Oggi l’anatema di Valditara contro la “politicizzazione che auspico non abbia più nessun ruolo all’interno delle scuole italiane” risulta stridente nel confronto con una classe dirigente (specialmente quella di FdI) che ha vissuto l’impegno politico a scuola come essenziale passaggio formativo, che a scuola ha fatto politica, eccome, rivendicando diritto di parola e di assemblea anche quando rappresentava una minoranza invisa a tutti, portatrice di idee giudicate assolutamente scombinate. La narrazione degli underdog si è formata esattamente lì, nei licei, difendendo il diritto di parola e di impegno nel contrasto con i professori, i genitori e ogni adulto che diceva: pensa agli affari tuoi, non ti impicciare, studia, divertiti, non metterti a rischio di finire rimandato a settembre per un tema sghembo o una discussione troppo accesa. E capirete che è difficile tenere insieme storie così con un ministro che invece di criticare la violenza (come sarebbe stato ovvio) o scegliere la via del silenzio (come pure era possibile), decide di parlare in tv per prendersela con la preside “che fa politica”, rovesciando l’algoritmo che a tutti pare naturale: nella scuola si può dire, pensare, scrivere quello che si vuole, ma le mani non si alzano, i calci non si danno, i pugni non si usano.

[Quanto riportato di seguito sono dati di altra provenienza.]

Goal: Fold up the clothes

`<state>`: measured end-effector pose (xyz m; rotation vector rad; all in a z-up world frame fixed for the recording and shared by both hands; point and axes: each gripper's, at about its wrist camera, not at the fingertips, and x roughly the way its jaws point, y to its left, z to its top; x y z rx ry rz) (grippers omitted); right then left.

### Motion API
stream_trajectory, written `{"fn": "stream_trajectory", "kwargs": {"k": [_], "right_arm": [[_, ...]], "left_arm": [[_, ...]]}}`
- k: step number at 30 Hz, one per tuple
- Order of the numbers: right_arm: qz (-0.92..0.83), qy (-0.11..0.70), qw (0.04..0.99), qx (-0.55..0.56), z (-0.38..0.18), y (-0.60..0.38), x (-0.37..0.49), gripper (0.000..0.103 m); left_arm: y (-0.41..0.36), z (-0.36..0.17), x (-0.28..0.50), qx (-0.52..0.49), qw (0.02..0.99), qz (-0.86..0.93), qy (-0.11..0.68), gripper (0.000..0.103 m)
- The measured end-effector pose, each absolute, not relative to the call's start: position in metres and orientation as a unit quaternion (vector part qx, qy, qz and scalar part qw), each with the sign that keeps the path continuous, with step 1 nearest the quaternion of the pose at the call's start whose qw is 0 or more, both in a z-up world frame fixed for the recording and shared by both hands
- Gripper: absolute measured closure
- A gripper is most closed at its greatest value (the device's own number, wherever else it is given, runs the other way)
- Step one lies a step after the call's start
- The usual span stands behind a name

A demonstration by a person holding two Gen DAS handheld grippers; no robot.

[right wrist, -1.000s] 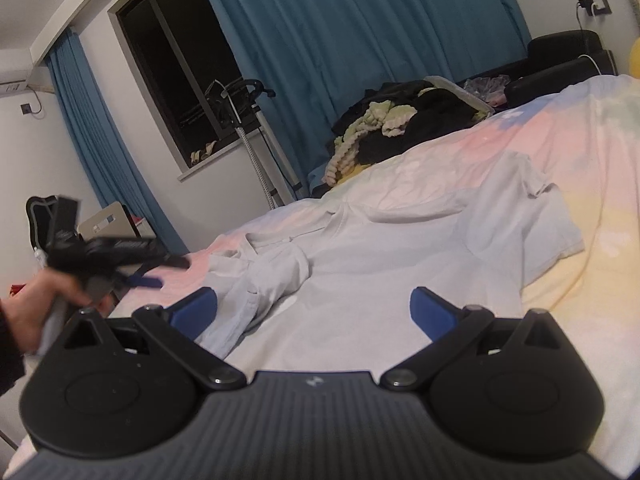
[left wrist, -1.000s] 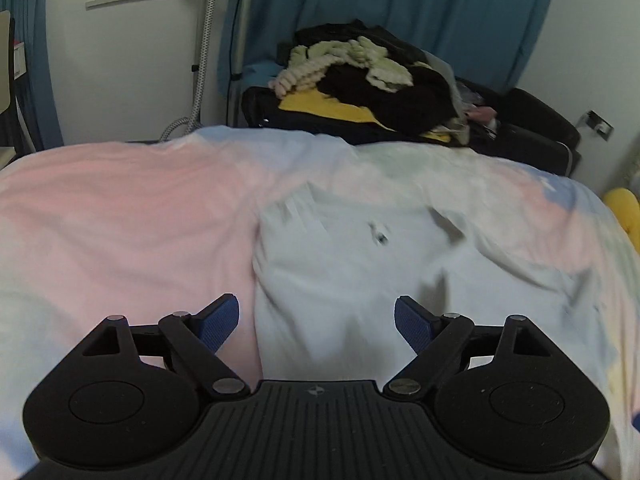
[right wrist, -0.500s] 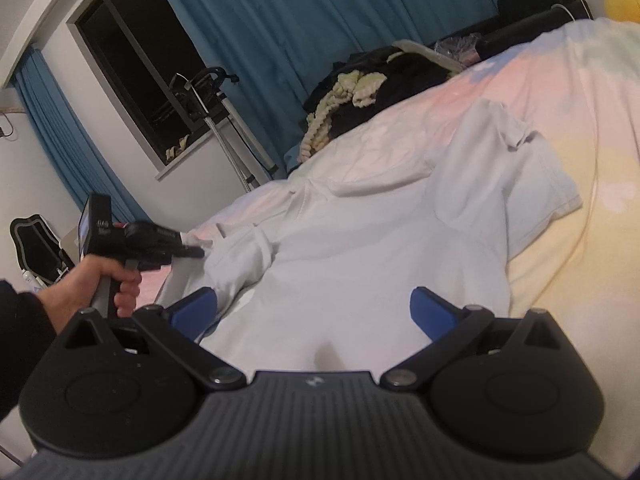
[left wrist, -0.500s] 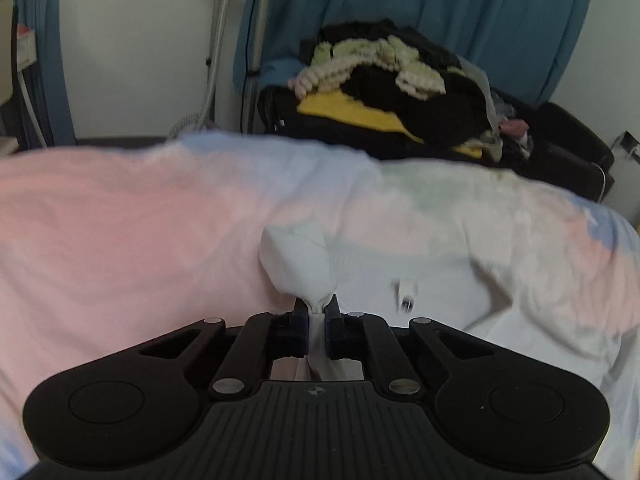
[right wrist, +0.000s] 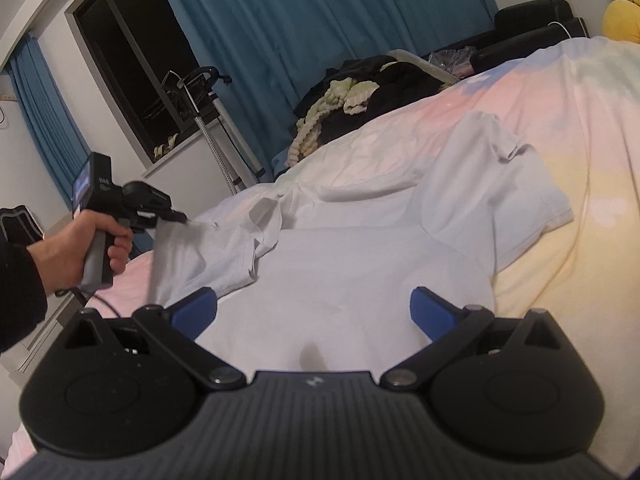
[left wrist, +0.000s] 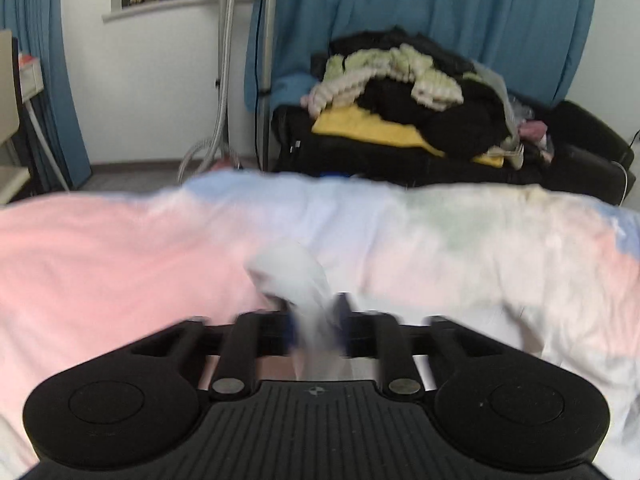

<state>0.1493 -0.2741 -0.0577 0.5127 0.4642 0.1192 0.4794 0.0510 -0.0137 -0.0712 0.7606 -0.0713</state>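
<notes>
A white T-shirt (right wrist: pixel 360 264) lies spread on the pastel bedspread (right wrist: pixel 580 120). In the right wrist view a hand holds my left gripper (right wrist: pixel 178 217) at the left, with the shirt's left sleeve drawn up to its tip. The left wrist view is blurred: a bunch of the white shirt (left wrist: pixel 292 276) fills the narrow gap between the blue pads of the left gripper (left wrist: pixel 316 328), whose jaws are opening. My right gripper (right wrist: pixel 312 308) is open just above the shirt's body, with nothing between its fingers.
A pile of dark, yellow and cream clothes (left wrist: pixel 400 100) sits on a black couch beyond the bed. A steamer stand (left wrist: pixel 224 80) rises by the window and blue curtains. A yellow plush toy (right wrist: pixel 624 16) is at the far right.
The left gripper closed on the shirt's sleeve edge and lifted it toward the left; its pads now stand slightly wider. The right gripper dipped a little over the shirt and stayed open.
</notes>
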Motion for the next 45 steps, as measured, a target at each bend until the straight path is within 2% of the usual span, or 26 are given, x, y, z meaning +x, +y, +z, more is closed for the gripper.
{"fn": "stream_trajectory", "kwargs": {"k": [1,2,6,11,16,20,24,27,31,37,38,39,40,41,42,43,44,45], "right_arm": [[0.061,0.228,0.939,0.249,-0.058,-0.273,0.150,0.000],[0.065,0.229,0.939,0.248,-0.059,-0.272,0.151,0.000],[0.079,0.225,0.940,0.243,-0.056,-0.268,0.152,0.000],[0.114,0.218,0.938,0.244,-0.048,-0.261,0.144,0.000],[0.148,0.207,0.928,0.271,-0.035,-0.257,0.126,0.000],[0.168,0.217,0.924,0.268,-0.027,-0.247,0.107,0.000],[0.190,0.227,0.914,0.278,-0.023,-0.238,0.094,0.000],[0.201,0.242,0.901,0.299,-0.022,-0.229,0.109,0.001],[0.209,0.284,0.880,0.320,-0.033,-0.209,0.167,0.004],[0.153,0.318,0.848,0.396,-0.069,-0.183,0.272,0.009],[0.140,0.322,0.843,0.408,-0.077,-0.180,0.286,0.011],[0.127,0.322,0.842,0.414,-0.083,-0.177,0.298,0.012],[0.116,0.314,0.846,0.415,-0.085,-0.175,0.306,0.015],[0.111,0.304,0.850,0.415,-0.085,-0.172,0.313,0.025],[0.108,0.298,0.855,0.411,-0.084,-0.170,0.318,0.035],[0.106,0.294,0.859,0.404,-0.081,-0.169,0.323,0.067],[0.098,0.291,0.866,0.394,-0.078,-0.167,0.326,0.094],[0.084,0.282,0.875,0.384,-0.072,-0.168,0.327,0.098]], "left_arm": [[0.056,-0.014,0.471,-0.041,0.928,-0.032,0.370,0.038],[0.059,-0.011,0.457,-0.046,0.931,-0.035,0.361,0.036],[0.067,0.014,0.385,-0.042,0.931,-0.068,0.357,0.035],[0.056,0.039,0.249,-0.011,0.929,-0.093,0.359,0.035],[0.037,0.031,0.129,-0.014,0.934,-0.110,0.340,0.035],[0.023,0.008,0.065,-0.045,0.938,-0.112,0.324,0.033],[0.000,-0.013,0.030,0.022,0.934,-0.114,0.338,0.033],[0.000,-0.031,0.026,0.031,0.923,-0.113,0.368,0.034],[0.006,-0.049,0.033,0.028,0.911,-0.119,0.393,0.040],[0.016,-0.065,0.046,0.007,0.902,-0.149,0.405,0.040],[0.016,-0.068,0.050,0.008,0.900,-0.153,0.408,0.042],[0.017,-0.069,0.051,0.009,0.901,-0.157,0.405,0.053],[0.019,-0.069,0.052,0.008,0.901,-0.162,0.402,0.063],[0.022,-0.070,0.053,0.001,0.900,-0.168,0.401,0.069],[0.027,-0.070,0.055,-0.009,0.898,-0.175,0.403,0.079],[0.031,-0.070,0.055,-0.020,0.896,-0.183,0.404,0.090],[0.035,-0.069,0.055,-0.031,0.894,-0.194,0.403,0.095],[0.039,-0.065,0.052,-0.042,0.892,-0.207,0.400,0.097]]}}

È questa l’equazione che il presidente Mattarella ha rimesso a posto, indicando “prepotenza, sopraffazione e violenza” come i primi nemici della società italiana e facendo riferimento all’aggressione di Firenze come esempio da respingere senza se e senza ma. È un’equazione che pure il ministero dell’Istruzione e del Merito dovrebbe riaggiustare con intelligenza, anche in considerazione del fatto che l’ultima cosa che serve non solo al Paese ma anche all’esecutivo è il riaccendersi di una protesta studentesca che scenda in strada gridando “governo fascista”. È vero che l’espressione è stata usata quasi per ogni ministro della Scuola, da Franco Maria Malfatti a Fabio Mussi, e riciclata contro ogni governo ostile alle piazze studentesche compresi quelli di Giuliano Amato e Massimo D’Alema, ma la destra di oggi, la destra che lavora per affermarsi come forza pienamente democratica, può permetterselo assai meno dei suoi predecessori.